For the entries that follow, restate word for word the line containing "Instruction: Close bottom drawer", the line containing "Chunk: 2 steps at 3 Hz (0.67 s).", and every line that lies between them.

Data section:
++++++++++
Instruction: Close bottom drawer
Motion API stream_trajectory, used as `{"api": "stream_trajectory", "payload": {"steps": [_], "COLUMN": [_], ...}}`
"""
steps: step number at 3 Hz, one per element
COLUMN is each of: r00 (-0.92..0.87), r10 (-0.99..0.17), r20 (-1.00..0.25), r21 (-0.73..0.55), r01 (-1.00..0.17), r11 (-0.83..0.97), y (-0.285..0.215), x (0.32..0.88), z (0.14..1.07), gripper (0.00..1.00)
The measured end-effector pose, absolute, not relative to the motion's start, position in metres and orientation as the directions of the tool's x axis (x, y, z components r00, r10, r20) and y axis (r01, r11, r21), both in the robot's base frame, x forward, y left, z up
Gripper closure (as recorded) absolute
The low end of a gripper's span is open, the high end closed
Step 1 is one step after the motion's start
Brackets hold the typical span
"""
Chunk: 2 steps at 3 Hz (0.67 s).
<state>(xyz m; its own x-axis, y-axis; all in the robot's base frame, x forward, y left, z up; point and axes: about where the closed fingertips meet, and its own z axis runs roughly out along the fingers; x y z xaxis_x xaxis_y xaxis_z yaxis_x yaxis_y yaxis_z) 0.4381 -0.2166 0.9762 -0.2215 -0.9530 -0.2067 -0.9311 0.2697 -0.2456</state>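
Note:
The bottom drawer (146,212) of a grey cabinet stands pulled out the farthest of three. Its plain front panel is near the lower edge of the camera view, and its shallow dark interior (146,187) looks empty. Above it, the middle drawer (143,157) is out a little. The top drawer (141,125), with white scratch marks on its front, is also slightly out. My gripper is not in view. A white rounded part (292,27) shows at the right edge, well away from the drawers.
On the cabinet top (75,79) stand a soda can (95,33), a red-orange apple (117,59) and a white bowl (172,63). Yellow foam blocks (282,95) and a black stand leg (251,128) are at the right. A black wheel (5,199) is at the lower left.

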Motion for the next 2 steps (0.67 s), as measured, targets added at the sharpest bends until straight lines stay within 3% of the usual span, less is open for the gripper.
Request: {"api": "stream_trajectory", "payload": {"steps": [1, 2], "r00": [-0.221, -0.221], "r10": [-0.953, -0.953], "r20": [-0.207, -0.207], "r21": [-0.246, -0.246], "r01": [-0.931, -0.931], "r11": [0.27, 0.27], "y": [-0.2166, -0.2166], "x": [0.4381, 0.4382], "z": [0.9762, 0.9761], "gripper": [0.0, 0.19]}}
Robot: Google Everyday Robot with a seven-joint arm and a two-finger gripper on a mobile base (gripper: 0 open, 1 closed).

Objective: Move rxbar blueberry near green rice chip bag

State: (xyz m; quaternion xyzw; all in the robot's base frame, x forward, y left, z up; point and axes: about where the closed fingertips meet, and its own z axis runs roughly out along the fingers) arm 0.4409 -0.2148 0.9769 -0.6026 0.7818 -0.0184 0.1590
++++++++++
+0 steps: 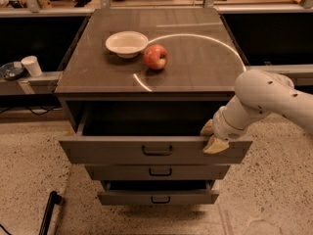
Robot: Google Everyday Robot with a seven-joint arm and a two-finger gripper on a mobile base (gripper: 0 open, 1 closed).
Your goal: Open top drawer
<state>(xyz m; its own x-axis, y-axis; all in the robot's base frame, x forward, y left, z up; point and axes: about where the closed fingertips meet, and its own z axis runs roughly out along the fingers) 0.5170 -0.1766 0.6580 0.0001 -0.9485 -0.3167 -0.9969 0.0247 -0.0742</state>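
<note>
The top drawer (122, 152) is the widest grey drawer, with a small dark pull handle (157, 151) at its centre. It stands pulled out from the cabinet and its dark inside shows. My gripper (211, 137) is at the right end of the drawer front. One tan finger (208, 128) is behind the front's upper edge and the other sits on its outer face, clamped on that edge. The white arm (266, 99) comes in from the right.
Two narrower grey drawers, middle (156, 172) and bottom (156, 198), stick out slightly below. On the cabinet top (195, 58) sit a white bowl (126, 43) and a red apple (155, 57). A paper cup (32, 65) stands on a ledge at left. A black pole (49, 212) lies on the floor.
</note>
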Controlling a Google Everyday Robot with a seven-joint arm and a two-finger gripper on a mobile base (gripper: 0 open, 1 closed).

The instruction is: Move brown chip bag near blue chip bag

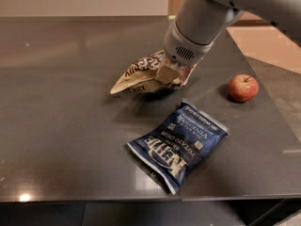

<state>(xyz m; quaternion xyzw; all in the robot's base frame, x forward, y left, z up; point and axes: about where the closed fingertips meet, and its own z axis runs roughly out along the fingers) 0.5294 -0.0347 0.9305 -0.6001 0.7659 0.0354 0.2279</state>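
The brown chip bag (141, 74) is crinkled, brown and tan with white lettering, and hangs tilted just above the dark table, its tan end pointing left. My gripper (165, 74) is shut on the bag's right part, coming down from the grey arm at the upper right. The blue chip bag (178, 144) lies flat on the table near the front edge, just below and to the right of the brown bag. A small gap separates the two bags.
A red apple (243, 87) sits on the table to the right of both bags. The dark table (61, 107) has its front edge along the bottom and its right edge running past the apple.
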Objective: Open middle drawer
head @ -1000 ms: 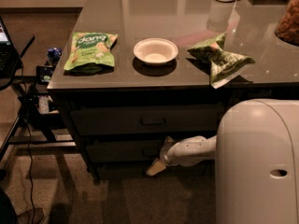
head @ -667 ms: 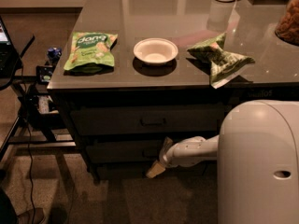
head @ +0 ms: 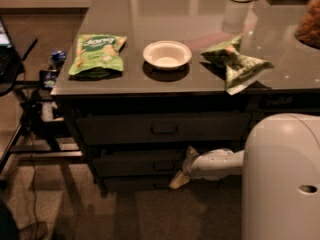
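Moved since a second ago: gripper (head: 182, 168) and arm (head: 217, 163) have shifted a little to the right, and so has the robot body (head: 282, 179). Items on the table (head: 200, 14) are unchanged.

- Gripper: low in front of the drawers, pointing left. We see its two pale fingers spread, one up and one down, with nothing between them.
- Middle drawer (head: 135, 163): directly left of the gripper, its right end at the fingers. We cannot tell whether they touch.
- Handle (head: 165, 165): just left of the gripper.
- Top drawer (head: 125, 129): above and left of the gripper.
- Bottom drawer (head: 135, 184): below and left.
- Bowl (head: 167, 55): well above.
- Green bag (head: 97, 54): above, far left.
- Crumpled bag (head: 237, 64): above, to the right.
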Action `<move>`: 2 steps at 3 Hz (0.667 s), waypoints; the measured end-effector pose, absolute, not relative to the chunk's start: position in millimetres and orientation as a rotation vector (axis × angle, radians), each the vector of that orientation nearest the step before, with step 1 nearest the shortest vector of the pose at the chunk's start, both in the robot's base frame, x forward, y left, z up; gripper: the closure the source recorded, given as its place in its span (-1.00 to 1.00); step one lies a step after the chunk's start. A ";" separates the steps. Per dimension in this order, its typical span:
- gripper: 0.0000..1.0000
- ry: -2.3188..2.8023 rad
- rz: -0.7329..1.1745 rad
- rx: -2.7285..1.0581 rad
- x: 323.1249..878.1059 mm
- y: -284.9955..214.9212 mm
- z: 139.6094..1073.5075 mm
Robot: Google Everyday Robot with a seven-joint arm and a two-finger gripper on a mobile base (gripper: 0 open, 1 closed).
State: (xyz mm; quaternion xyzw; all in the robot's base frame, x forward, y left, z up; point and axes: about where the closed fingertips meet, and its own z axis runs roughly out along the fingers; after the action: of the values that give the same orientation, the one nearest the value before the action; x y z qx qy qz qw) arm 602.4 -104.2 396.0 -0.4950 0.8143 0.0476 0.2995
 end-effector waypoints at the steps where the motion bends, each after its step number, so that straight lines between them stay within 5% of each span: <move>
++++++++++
Your response:
Instruction: Close bottom drawer
Motion API stream_trajectory, used as `{"api": "stream_trajectory", "payload": {"steps": [_], "COLUMN": [_], ...}}`
"""
steps: step number at 3 Hz, one per element
COLUMN is each of: r00 (-0.92..0.87), r10 (-0.99..0.17), r20 (-1.00..0.25), r21 (-0.73..0.55), r01 (-1.00..0.17), r11 (-0.83..0.97), y (-0.285..0.215), x (0.32..0.88), z (0.14..1.07), gripper (0.00..1.00)
The measured end-effector pose, absolute, not relative to the motion's start, position in metres and orientation as the directions of the tool's x axis (x, y, z components r00, r10, r20) and y axis (r01, r11, r21), both in the robot's base frame, x forward, y left, z up
Gripper closure (as recorded) absolute
The low end of a gripper's span is open, the high end closed
Step 1 is one step after the motion's start
Brackets hold the typical span
"""
Chunk: 2 steps at 3 Hz (0.67 s).

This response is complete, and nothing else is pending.